2. For each object fake_cbed_pattern returned by cbed_pattern_generator.generate(), fake_cbed_pattern.core_attrs["num_pixels_across_pattern"] must yield the same integer value num_pixels_across_each_pattern.

3. For each object fake_cbed_pattern returned by cbed_pattern_generator.generate(), fake_cbed_pattern.core_attrs["undistorted_disks"] must be a nonempty sequence undistorted_disks where for each element undistorted_disk of the sequence, undistorted_disk.core_attrs["support"] must yield an instance undistorted_disk_support of the class fakecbed.shapes.Circle, with undistorted_disk_support.core_attrs["radius"] yielding a positive number common_undistorted_disk_radius. The number common_undistorted_disk_radius has the same value for all elements of the sequence undistorted_disks of the same object fake_cbed_pattern. From one object fake_cbed_pattern returned by cbed_pattern_generator.generate() to another, the value of common_undistorted_disk_radius can change. Further below we refer to common_undistorted_disk_radius as the common undistorted disk radius.

4. For each object fake_cbed_pattern returned by cbed_pattern_generator.generate(), fake_cbed_pattern.core_attrs["distortion_model"].is_standard must yield True.

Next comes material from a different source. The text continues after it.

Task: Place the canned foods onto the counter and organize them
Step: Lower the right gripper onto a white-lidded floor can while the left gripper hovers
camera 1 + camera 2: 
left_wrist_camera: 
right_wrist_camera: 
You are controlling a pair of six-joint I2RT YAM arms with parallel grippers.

5. For each object fake_cbed_pattern returned by cbed_pattern_generator.generate(), (~fake_cbed_pattern.disk_absence_registry).sum().item() must yield an integer less than or equal to max_num_disks_in_any_cbed_pattern.

If cbed_pattern_generator is set to None, then the parameter will be reassigned to the value of emicroml.modelling.cbed.distortion.estimation.DefaultCBEDPatternGenerator(), which satisfies the same conditions described above.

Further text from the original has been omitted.